Ждали зова государя и первые персоны империи: канцлер Горчаков, военный министр Милютин, генерал-адъютант граф Игнатьев, представлявший Россию до недавнего времени в столице Турции и знавший тамошние обстоятельства, окрещённый там «лгун-паша», ибо был человеком неверным и ненадёжным.
— Баба с возу — кобыле легче, — заговорщически подмигнув, сказал он Милютину. — Теперь наконец займёмся делом.
— В самом деле — пора, — сухо отвечал Милютин. — Но ведь штаб-квартира всё ещё не готова принять государя.
— Нет, дорогой Дмитрий Алексеевич, не это обстоятельство было препоною нашему отъезду, — не унимался Игнатьев, — да вы и сами знаете, какое. Государь был во временном плену. Не у турок, нет, то был плен сладкий и угодный его величеству. Ныне он из сего плена вырвался, полагаю, не без душевной и сердечной раны. Но она быстро зарастёт, уверяю вас. Нам всем предстоят раны истинные.

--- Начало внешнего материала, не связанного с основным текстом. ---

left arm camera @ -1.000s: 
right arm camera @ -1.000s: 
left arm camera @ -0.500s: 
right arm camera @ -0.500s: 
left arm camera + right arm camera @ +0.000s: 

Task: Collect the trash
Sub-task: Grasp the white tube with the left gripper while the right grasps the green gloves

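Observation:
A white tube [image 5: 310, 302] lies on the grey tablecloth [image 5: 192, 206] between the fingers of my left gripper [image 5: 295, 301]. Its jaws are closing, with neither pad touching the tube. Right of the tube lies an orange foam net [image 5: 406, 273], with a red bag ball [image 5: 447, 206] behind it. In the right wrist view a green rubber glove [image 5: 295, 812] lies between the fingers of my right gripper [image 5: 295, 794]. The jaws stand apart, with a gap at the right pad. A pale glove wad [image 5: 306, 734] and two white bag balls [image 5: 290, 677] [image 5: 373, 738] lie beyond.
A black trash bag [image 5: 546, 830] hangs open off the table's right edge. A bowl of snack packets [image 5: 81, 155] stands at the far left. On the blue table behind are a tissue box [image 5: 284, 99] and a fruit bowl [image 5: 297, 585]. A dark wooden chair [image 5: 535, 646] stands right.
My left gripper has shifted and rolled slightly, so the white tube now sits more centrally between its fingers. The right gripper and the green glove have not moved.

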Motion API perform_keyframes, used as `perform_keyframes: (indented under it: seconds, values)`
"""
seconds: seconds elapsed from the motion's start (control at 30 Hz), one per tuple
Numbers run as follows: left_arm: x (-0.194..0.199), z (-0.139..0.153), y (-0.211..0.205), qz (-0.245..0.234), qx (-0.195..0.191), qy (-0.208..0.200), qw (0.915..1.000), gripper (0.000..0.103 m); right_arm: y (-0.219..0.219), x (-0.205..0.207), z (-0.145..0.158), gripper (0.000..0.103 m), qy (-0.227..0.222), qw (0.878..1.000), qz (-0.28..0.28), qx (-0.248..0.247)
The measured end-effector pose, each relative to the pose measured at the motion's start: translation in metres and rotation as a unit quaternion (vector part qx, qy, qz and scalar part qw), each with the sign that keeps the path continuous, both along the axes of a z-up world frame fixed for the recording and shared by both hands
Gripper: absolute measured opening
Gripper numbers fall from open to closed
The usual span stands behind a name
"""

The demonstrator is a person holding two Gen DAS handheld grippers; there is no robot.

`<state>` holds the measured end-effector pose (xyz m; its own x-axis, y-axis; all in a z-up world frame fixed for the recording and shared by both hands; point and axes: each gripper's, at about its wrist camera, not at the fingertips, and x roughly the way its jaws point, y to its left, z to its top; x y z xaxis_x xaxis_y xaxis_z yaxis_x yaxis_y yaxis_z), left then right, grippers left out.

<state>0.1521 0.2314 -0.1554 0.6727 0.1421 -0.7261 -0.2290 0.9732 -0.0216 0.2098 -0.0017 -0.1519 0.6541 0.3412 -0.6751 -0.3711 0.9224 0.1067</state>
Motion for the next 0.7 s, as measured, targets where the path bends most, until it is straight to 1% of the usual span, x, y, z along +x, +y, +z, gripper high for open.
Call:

— На войне как на войне, — отозвался Милютин. — Французы, сложившие эту поговорку, тысячу раз правы.
Их беседу прервал граф Адлерберг.
— Господа, государь просил вас немедля быть готовыми к отъезду. На сборы дано менее часу.
Вскоре царский кортеж тронулся по направлению к Дунаю. Погода, благоприятствовавшая движению, начала портиться. Обычные в эту пору майские дожди вскоре обратились в ливень. Дороги размокли, лошади с трудом тянули тяжёлые экипажи, колеса вязли по ступицу. Переправа через мутный и перехлёстывавший мост Прут у местечка Унгены чуть не закончилась драматически для ехавшего позади экипажа: его повернуло потоком, он накренился и вот-вот готов был опрокинуться. По счастью, подскакавшие казаки выправили его.
Инженерные войска по согласию с румынским правительством продолжили полевые железные дороги от Унген к Дунаю, минуя Бухарест. Это открывало надёжную возможность быстро перебрасывать военные грузы к армии. Для императорского кортежа были предоставлены три комфортабельных вагона. И уже через полтора суток они были у Зимницы.
Дунай вздулся, разбух и стал выходить из берегов. Переправа была осложнена. Главнокомандующий, великий князь Николай, с ходу пожаловался Александру:
— Нерешительность, а порой просто недружелюбное отношение румынского правительства затрудняют передвижение наших войск и составов с грузами. Румыны трусят. Они всё ещё опасаются мести турок.